Additionally, experts at the Engine; MIT’s program for the commercialization of new technologies, think SPARC is worthy of commercial development, MIT News reports.

MIT Fusion receives $114 million in Investment

Notably, such a reactor could cost $3 billion, Robert Casula tells Reuters. Casula is the head of development operations and technology at the Italian oil company, Eni S.P.A. (NYSE: E).

Eni is part of several investors that gave Commonwealth $64 million. The investors participate in the MIT Energy Initiative which funds Commonwealth.

Other investors in Commonwealth include in Bill Gates’ hedge fund Breakthrough Energy Ventures (BEV). Gates’ BEV partners include Alibaba’s Jack Ma, SoftBank’s Masayoshi Son, former New York Mayor Michael Bloomberg, and Virgin founder Sir Richard Branson, Market Mad House reports.

Meanwhile the venture capital group Future Now Ventures is investing another $50 million in Commonwealth TechCrunch claims. If TechCrunch’s claims are true Commonwealth could have up to $114 million for fusion development.

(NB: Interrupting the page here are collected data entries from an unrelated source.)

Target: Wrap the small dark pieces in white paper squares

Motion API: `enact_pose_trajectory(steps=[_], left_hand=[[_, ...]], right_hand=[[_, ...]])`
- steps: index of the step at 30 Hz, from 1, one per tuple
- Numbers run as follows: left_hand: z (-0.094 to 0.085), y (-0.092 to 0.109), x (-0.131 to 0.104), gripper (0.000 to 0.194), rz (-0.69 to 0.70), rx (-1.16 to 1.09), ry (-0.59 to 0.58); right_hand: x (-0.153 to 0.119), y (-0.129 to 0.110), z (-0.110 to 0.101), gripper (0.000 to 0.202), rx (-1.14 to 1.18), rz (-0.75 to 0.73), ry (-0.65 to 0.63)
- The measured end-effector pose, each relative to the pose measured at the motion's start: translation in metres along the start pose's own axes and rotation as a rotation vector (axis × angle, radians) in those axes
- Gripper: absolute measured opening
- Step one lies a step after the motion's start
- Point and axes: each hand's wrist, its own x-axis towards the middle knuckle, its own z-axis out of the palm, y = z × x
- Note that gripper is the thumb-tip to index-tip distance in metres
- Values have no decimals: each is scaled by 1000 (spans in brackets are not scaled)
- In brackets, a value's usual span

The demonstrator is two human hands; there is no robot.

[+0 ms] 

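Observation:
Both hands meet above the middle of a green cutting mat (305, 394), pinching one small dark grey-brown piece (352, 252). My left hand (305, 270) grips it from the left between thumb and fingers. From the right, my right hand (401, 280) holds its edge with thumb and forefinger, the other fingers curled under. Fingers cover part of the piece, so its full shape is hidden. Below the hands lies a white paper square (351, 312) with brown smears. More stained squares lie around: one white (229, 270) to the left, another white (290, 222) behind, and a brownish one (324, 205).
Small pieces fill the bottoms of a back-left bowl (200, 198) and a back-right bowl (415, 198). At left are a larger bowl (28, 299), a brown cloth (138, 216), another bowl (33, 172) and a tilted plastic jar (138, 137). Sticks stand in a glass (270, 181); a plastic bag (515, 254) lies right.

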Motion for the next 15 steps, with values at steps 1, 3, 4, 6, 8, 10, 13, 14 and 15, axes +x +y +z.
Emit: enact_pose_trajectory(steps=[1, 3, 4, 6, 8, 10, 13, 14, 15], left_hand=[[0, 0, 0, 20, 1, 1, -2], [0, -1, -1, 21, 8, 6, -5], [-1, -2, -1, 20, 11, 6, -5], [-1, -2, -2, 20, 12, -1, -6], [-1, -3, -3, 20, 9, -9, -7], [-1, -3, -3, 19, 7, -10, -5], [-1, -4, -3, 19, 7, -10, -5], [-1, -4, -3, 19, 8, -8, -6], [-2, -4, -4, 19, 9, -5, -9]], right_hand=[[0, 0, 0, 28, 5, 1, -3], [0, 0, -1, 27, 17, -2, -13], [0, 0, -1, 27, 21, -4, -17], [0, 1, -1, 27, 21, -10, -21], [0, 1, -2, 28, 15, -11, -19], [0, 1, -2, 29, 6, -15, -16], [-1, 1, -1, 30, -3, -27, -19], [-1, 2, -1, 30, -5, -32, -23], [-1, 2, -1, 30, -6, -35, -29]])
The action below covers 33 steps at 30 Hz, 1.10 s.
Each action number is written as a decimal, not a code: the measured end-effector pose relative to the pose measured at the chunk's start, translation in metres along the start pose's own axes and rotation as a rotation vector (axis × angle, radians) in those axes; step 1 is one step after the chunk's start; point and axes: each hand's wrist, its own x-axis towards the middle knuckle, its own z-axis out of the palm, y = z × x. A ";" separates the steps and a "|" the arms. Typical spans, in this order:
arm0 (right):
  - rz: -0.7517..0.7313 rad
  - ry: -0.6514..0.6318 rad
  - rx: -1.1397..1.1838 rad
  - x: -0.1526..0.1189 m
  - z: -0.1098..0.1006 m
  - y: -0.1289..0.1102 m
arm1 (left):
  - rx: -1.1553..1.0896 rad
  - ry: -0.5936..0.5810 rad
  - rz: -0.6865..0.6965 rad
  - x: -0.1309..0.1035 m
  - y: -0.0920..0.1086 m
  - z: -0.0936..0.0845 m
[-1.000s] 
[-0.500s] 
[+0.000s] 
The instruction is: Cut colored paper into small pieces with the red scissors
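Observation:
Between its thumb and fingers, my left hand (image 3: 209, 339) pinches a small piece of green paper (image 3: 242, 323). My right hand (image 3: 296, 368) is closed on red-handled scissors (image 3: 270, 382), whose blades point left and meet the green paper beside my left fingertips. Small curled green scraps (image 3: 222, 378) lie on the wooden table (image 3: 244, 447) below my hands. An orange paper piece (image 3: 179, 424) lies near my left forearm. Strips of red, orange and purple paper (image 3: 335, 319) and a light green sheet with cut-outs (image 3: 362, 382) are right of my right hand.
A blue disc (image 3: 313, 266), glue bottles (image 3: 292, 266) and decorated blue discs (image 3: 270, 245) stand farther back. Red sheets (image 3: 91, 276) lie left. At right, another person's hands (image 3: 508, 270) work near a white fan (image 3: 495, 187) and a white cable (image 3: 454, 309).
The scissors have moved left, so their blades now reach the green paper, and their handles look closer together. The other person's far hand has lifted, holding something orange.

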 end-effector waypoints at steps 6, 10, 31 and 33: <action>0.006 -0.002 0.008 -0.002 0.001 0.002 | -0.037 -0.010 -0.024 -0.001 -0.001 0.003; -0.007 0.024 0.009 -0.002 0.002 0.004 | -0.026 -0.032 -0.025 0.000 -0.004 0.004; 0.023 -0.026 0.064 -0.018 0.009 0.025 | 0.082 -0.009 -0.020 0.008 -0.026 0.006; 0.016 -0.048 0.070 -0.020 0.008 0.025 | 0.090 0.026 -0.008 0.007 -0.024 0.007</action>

Now all Commonwealth will need to do is build a working fusion reactor that can generate 50 megawatts of energy using a steam turbine. However, nobody has made any electricity with fusion.  

Fusion is the Ultimate Disruptive Energy Technology

Hot nuclear fusion is the ultimate disruptive energy technology because it could theoretically generate vast amounts of power while putting out no radiation or pollution.

The Commonwealth Fusion Systems Team

If it works as promoters advertise, fusion could reduce the threat of Climate Change by eliminating the need for coal and natural gas burning power plants. Incidentally, fusion could put most coal miners out of work, and destroy America’s railroads. One of the main uses for trains in America is to move coal to power plants.

Coal is still big business, it still powers 38% of the world’s electricity production, the MIT Technology Review estimates. Consequently, there is a huge potential market for fusion in the electric power industry.

Beyond that, fusion could make electricity cheap and plentiful and fuel a massive expansion of technology and civilization. Therefore, fusion could jump start a new industrial revolution the way coal powered the Industrial Revolution of the 19th Century.

Thus, you could make a lot of money with fusion if somebody gets it to work. That and saving the world will increase interest in this technology in the years ahead. Expect to see many headlines about new fusion reactors soon.